Using the data below, print exactly the line with "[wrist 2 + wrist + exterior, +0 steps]", the line with "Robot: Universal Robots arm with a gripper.", and every line between them, but none of the pictures.

--- Data block Enclosed Below ---

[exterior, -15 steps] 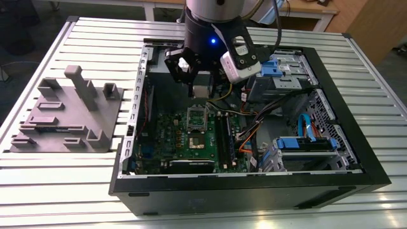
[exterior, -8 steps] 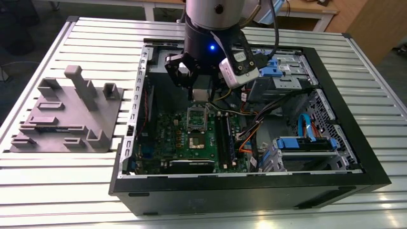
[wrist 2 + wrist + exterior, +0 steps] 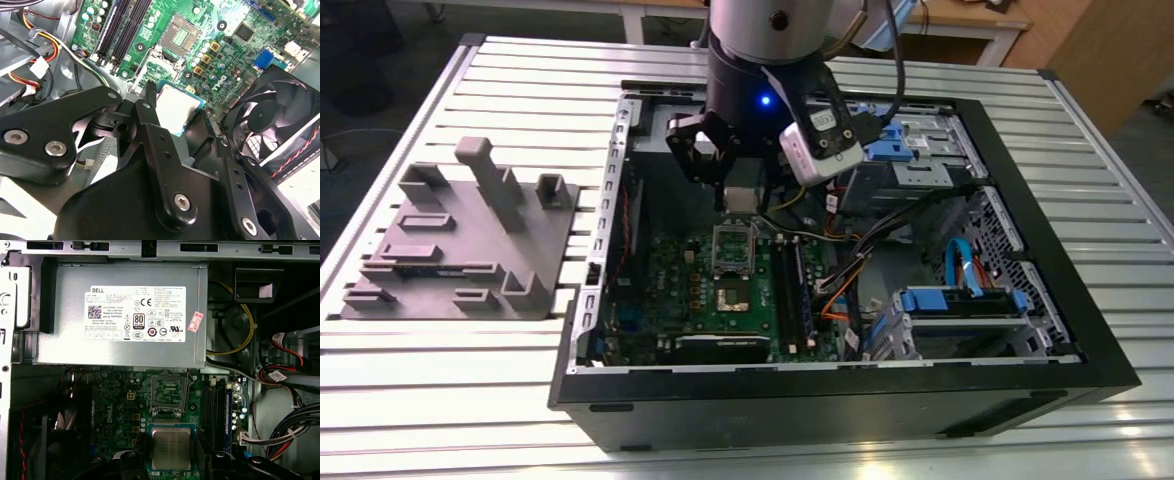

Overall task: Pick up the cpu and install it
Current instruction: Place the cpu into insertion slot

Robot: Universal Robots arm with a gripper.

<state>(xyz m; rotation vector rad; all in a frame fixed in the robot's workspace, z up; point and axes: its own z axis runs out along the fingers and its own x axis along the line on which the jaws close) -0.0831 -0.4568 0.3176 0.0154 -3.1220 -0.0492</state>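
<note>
The cpu (image 3: pixel 176 106), a flat square chip with a silvery top and pale edge, hangs between the black fingers (image 3: pixel 146 107) of my gripper (image 3: pixel 175 112). The gripper is shut on it, above the green motherboard (image 3: pixel 235 55). In the first wrist view the cpu (image 3: pixel 171 447) sits just short of the open socket (image 3: pixel 170 390), whose frame stands raised. The socket (image 3: pixel 182 35) shows bare in the second wrist view. In the exterior view the gripper (image 3: pixel 739 197) hovers inside the open computer case (image 3: pixel 854 400), over the socket (image 3: pixel 732 245).
A large grey labelled power supply box (image 3: pixel 130 315) lies beyond the socket. A black fan (image 3: pixel 270 115) and memory slots (image 3: pixel 120 30) flank it. Cable bundles (image 3: pixel 854 270) and blue drive bays (image 3: pixel 961 305) fill the case's right. A grey fixture (image 3: pixel 467 240) stands on the slatted table (image 3: pixel 480 400).
</note>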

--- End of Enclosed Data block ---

Result of this task:
[wrist 2 + wrist + exterior, +0 steps] 

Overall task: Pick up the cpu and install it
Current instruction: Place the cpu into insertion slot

Robot: Universal Robots arm with a gripper.

The output as shown is complete.